[What you will do] Skip the pictures and copy all the data that follows exactly.

[Exercise data]
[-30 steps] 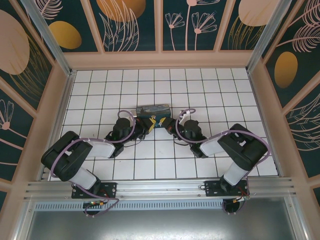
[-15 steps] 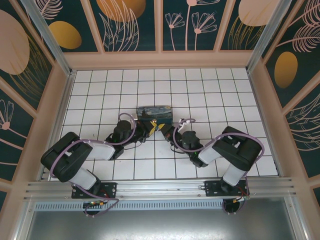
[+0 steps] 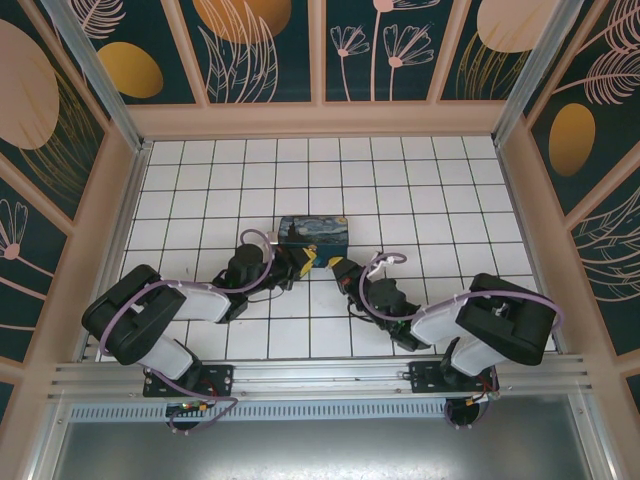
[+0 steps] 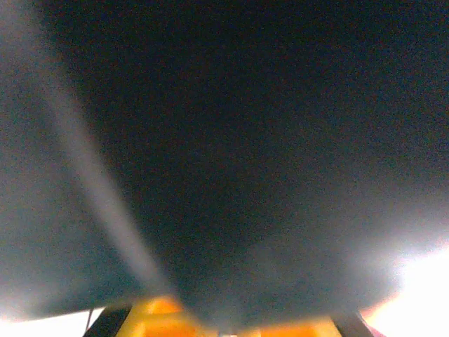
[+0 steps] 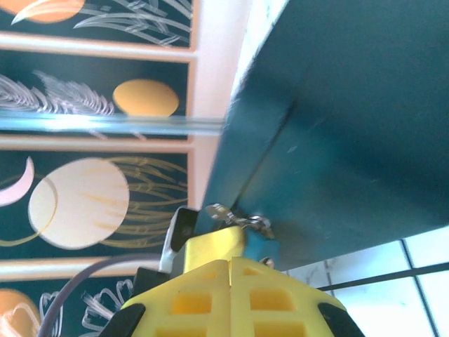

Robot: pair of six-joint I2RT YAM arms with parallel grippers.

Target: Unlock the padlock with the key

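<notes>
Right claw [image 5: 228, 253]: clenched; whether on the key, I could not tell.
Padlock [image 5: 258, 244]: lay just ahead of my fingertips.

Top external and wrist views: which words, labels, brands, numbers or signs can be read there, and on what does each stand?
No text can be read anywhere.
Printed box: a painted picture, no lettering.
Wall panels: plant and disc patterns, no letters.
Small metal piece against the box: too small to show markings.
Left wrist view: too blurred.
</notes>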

[Answer space]
[-30 steps] 
[-15 steps] 
[+0 steps] 
[+0 steps] 
[+0 steps] 

Robot: pair of six-joint I2RT YAM arms with parallel grippers.

Target: Unlock the padlock with the key

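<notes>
Right claw [image 5: 228, 253]: clenched; whether on the key, I could not tell.
Padlock [image 5: 258, 244]: lay just ahead of my fingertips.

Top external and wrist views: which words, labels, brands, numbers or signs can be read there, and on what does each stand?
No text can be read anywhere.
Printed box: a painted picture, no lettering.
Wall panels: plant and disc patterns, no letters.
Small metal piece against the box: too small to show markings.
Left wrist view: too blurred.
</notes>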

The answer given above is complete as it stands.